Tag Archives: balance

Reality Check

10 Jul

Well, I’ve made it over halfway! I’ll be 22 weeks this weekend and am still doing my best to stay active and healthy throughout the pregnancy. I’ll admit sometimes my workouts are hit and miss. Days like yesterday, by the time I was done cleaning the house my back hurt so badly there was no way I was going to be able to workout. So I made a healthy dinner, stretched out and called it a day. Everyone has different goals for their pregnancy, just like everyone has different goals for their fitness. Right now my goal is all about balance. I admit, I’m not eating 100% clean or hitting 100% of my workouts but if there is a fitness silver lining, it’s that I’m learning to listen to my body.

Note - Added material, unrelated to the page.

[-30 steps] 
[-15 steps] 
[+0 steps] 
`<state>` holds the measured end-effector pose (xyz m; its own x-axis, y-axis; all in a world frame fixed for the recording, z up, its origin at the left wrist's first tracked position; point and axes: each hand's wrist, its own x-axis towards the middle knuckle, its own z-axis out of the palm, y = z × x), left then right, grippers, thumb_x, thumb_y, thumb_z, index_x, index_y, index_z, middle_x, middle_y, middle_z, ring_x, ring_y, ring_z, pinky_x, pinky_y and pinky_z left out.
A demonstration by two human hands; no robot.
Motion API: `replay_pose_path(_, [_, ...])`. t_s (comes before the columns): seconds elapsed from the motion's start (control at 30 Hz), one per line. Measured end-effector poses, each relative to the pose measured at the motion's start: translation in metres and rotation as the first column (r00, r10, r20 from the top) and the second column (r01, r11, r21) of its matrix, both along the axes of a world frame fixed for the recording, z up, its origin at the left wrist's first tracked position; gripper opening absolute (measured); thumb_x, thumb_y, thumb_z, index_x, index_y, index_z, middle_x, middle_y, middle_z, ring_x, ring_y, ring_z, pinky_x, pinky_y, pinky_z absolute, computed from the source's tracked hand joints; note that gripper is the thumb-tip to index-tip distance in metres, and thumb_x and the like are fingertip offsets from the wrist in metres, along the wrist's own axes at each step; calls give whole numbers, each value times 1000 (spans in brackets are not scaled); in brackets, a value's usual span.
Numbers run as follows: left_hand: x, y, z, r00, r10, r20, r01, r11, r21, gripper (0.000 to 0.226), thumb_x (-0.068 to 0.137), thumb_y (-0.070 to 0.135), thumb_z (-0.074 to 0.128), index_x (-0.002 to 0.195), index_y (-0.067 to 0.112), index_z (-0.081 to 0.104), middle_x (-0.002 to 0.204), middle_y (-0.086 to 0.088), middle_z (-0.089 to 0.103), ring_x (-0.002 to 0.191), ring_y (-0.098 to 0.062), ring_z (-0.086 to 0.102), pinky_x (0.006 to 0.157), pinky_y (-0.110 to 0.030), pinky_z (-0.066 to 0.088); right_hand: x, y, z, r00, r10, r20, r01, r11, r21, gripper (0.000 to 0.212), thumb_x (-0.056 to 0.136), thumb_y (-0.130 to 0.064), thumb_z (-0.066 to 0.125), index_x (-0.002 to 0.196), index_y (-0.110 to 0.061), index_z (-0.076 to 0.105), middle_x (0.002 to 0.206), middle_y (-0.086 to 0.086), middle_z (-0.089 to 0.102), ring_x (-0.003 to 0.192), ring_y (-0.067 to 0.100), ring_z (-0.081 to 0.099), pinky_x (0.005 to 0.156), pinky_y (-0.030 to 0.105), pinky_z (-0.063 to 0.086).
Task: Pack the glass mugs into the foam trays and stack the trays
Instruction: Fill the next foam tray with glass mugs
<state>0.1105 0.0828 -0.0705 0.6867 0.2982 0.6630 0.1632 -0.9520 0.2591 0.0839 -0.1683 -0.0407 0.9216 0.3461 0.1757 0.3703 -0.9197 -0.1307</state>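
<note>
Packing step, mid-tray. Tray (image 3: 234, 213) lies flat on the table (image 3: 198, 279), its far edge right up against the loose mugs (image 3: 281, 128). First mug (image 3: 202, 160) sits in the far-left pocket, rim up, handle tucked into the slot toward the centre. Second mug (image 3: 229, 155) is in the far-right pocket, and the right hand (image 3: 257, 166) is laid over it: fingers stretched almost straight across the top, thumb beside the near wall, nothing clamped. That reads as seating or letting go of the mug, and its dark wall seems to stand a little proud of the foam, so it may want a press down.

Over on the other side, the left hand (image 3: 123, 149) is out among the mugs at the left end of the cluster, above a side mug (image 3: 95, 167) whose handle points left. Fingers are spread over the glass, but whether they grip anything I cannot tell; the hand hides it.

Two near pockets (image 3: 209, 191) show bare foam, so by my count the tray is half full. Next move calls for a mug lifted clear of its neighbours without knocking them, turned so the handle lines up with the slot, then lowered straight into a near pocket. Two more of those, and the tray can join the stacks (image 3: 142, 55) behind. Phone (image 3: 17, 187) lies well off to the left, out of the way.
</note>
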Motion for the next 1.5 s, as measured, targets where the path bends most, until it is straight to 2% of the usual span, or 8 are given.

On an exciting note…we are super excited to say that we are expecting a baby boy! Baby Vincent is still on track to make his appearance mid-November.

I know, most of you can’t relate to the pregnancy specific posts so I thought I’d highlight my top 3 lessons I’m learning during this pregnancy that translate into everyday fitness…

1. Listen to your body, sometimes rest is the best thing you can do to reach your goals. Just be careful not to use it as an excuse.

2. Stop competing with other people’s pictures. Being motivated by other people is one thing, but when you start getting down on yourself because you aren’t where they are, it’s counter-productive. I’ve been having a very hard time with this one. If you Google “Fit Pregnancy”, you find tons of pictures of mamas-to-be who still look toned and have amazing muscle mass. It’s hard for me to remember that 9 out of 10 times those women make a living out of staying in shape. Just keep perspective while looking a “Fitspiration” photos.

3. Decide what your goals are and what you’re willing to do to accomplish them. I could still look like one of those photos but it isn’t worth it to me or safe for the baby. I’m having a hard enough time keeping up with rotating 12 hour shifts (night shift is kicking my butt), keeping the house clean, and trying to see family and friends… I’m not willing to make the sacrifices I’d need to at this point. So my goals are to maintain a balance and stay generally fit while pregnant. I still get in 3-4  workouts each week, they just aren’t as intense.

I’m not saying that once baby comes my goals won’t change again, I still very much want to compete in the future. It’s just not where I am right now. What about you? How are your fitness goals coming?

Lunges for Legs

28 Jan

First of all, a little competition update. I’ve found a coach and we decided that for this season I do not have the muscle mass for the figure class but I’m not giving up! I will be competing in the bikini class on April 25. Which means I’m already at 12 weeks out! After my momentary freak out of realizing how close it is, I am now very excited!

leg day

That being said, slight shift in how I’m working out and today was leg day! I haven’t done this many lunges in months. I can’t add in weight on moving lunges yet– have to focus on keeping my core tight a bit longer and get my pain under control– but you can easily add weights to any of the lunge movements.

Warm-up:

10 Walk out push-ups

5 Walk out spidermans

Workout:

  • 2 x walking lunges, run back (lunge down the court one way, run back)
  • 2 x lateral squat walks
  • 2 x grapevines
  • 2 x backward lunges, backwards run back

Superset (3x):

  • 12 squat to ball toss
  • 12 straight leg deadlift with hammer curl

Superset (3x):

  • Walking Lunge to scale (I’ll try to get a video up soon)
  • Walking lunge to balance
  • 20 calf raises

Superset (3x):

  • 12 hamstring bridges
  • 20 core exercises (I alternated in three of my diff. physical therapy exercises, if you’re doing the workout just add in an ab exercise)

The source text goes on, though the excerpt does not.